However, he had no sooner pulled them both onto the rickety metal stairs when the entire structure seemed to lurch once more. Light froze, wondering if he had mistimed the second detonation, and his hesitation bought him the experience of watching one of the staircase bolts come flying loose of the side of the building. All of the rest of them popped free with miniature explosions of dust.
The fire escape peeled itself free from the wall with a groan, and Light screamed.
Then his back hit solid ground and he wrenched open his eyes, unaware of even having time to close them, to find the stranger’s face inches from his own.
“I told you it was unstable,” he said reproachfully.
The distant clatter of fallen metal prompted Light’s self defense training to kick in, and he threw the man off, rushing back to peer over the side of the building. Far below - fifteen stories, to be exact - the fire escape lay in a mangled, rusted pile.
The clock ticked a little bit louder as the ground swam before Light’s eyes. He squeezed them shut and took a deep breath.
Pasting a glowing smile on his face, Light turned back to the stranger, who leaned away warily.
“Well,” Light said with false cheer, “How would you like to die? Jumping to the ground or falling?”
“There’s a difference?” asked the man dryly.
A second boom shook the night, and this time the roof did not survive. It shattered into a million little pieces like a sheet of glass, and as Light slid down one of the shards and into the dust-filled blackness below, he decided that it didn’t matter what the difference was between jumping and falling.
The ending was the same either way.
-------------
Light woke up coughing.
He felt as if he had swallowed a bag full of cotton balls, then chased them down with a bottle of bleach. His lungs felt raw, and his eyes watered when he blinked them open.
A sound halfway between a groan and a laugh escaped his lips as he squinted futilely into the darkness. This couldn’t be the afterlife. Everything hurt too much.
Somehow, he had survived the hotel imploding and had ended up in… an air pocket, presumably.

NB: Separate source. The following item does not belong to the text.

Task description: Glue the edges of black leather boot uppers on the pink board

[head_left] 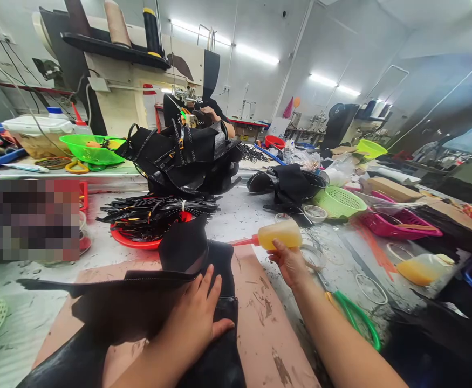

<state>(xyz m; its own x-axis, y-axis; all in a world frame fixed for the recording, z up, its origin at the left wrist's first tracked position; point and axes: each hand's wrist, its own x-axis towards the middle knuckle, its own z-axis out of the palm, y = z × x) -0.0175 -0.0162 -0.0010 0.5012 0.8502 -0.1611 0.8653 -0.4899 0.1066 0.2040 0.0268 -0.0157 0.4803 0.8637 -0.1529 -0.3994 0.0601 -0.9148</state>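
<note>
My right hand [289,263] is wrapped round a squeeze bottle [280,235] of yellowish liquid, held on its side. Its red nozzle [246,241] points left, toward the black leather piece [223,269]. My left hand [203,304] lies on that dark leather with its fingers spread, pressing a folded part whose stitched edge [155,276] runs to the left. Under the leather is a pinkish board [260,302] smudged with dark marks. Part of the leather is hidden beneath my left forearm.
A red basin [134,241] with black straps stands behind the board, and black leather pieces [187,156] are piled beyond it. To the right are green-handled scissors [355,318], tape rolls [314,214], a second bottle [424,268] and baskets [339,202]. A person's arm [227,128] shows at a sewing machine.
</note>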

Shifting sent stabs of pain racing up and down down his side, but what really worried Light was the numbness of his right arm. His shoulder felt like it was on fire, and he was pretty sure he could feel some distant echo of pain in his hand, but that was it.
Yes, he was ambidextrous, but the thought of losing the use of an entire limb still made his chest tighten and his breaths come painfully faster. Light hazily recalled thinking that he would chance a few broken bones if it meant saving his live, and scoffed weakly.
That resolve was fairly far removed from the truth, he thought bitterly, tilting his head back and letting his eyes slide shut. It wasn’t like there was anything to see.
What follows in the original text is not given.